Problem
Beginning with the line that holds "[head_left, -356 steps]" in the data below, give again every line through the one that holds "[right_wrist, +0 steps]", exactly as written.
┌────────
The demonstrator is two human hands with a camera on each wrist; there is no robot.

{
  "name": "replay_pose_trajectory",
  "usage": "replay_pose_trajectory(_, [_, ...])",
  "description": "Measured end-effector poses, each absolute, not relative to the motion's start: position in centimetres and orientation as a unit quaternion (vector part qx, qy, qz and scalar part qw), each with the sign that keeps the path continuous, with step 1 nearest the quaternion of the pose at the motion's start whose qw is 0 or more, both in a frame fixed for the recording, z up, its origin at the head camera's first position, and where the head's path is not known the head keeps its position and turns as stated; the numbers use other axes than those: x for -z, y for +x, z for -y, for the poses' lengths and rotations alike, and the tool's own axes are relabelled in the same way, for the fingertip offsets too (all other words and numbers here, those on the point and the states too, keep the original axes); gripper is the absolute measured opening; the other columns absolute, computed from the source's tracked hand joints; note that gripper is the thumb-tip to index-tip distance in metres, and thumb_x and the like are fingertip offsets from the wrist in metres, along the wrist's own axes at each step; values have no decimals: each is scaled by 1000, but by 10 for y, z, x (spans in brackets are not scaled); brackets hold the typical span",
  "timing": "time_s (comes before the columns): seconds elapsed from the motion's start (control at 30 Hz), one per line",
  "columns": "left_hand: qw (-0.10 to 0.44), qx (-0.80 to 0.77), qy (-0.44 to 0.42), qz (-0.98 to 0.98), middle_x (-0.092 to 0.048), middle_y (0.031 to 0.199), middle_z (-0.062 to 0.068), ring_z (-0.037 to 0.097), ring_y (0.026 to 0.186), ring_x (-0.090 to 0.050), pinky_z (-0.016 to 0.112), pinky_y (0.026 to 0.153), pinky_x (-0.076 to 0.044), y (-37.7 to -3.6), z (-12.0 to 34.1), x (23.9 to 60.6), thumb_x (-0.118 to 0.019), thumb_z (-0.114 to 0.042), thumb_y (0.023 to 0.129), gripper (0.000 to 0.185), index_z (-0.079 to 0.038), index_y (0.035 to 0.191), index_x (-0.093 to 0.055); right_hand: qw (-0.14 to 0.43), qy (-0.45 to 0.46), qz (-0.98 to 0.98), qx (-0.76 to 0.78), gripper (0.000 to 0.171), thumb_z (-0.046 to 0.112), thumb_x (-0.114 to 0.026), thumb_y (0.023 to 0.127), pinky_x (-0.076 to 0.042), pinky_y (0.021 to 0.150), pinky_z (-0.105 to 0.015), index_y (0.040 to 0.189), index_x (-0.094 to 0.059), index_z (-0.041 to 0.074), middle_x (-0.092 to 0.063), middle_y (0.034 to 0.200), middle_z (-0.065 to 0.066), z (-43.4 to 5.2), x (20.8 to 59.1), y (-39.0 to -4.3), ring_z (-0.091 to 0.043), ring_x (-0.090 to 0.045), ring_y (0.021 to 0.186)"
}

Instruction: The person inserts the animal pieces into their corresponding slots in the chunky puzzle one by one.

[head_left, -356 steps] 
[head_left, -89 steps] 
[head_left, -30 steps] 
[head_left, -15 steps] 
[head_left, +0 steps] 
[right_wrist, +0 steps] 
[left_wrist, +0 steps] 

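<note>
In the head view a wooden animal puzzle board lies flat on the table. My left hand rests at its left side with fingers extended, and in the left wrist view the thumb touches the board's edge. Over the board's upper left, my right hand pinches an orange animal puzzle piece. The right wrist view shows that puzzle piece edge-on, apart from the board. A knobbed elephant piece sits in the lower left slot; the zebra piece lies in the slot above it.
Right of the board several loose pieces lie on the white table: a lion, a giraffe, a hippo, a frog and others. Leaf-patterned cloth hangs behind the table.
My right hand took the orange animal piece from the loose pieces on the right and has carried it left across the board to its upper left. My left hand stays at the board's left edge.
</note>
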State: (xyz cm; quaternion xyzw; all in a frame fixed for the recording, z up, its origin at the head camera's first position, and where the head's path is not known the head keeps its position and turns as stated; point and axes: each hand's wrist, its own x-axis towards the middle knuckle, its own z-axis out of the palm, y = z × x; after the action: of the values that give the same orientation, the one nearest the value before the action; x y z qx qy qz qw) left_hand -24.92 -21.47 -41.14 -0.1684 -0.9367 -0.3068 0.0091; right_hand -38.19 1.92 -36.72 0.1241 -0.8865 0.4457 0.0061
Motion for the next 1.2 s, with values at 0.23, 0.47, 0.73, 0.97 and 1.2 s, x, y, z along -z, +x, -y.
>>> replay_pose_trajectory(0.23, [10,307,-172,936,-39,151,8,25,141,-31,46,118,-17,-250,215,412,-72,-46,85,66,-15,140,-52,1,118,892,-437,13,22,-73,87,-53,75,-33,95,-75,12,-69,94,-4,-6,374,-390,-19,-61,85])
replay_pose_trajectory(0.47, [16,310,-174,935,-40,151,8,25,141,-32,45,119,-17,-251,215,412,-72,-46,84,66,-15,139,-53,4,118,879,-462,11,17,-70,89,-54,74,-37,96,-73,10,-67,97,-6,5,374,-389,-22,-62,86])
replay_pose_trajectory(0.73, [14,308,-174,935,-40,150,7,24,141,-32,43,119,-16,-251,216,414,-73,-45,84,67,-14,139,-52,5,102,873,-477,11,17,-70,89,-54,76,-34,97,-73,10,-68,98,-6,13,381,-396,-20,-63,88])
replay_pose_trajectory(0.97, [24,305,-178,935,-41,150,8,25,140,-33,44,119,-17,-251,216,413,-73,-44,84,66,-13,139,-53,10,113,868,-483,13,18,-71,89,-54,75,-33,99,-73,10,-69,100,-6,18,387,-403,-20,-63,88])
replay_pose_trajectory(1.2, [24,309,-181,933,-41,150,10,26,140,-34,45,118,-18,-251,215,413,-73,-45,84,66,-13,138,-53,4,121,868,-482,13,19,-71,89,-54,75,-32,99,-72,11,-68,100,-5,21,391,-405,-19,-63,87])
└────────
Exercise output
[head_left, -356 steps] 
[head_left, -89 steps] 
[head_left, -30 steps] 
[head_left, -15 steps] 
[head_left, +0 steps] 
[right_wrist, +0 steps] 

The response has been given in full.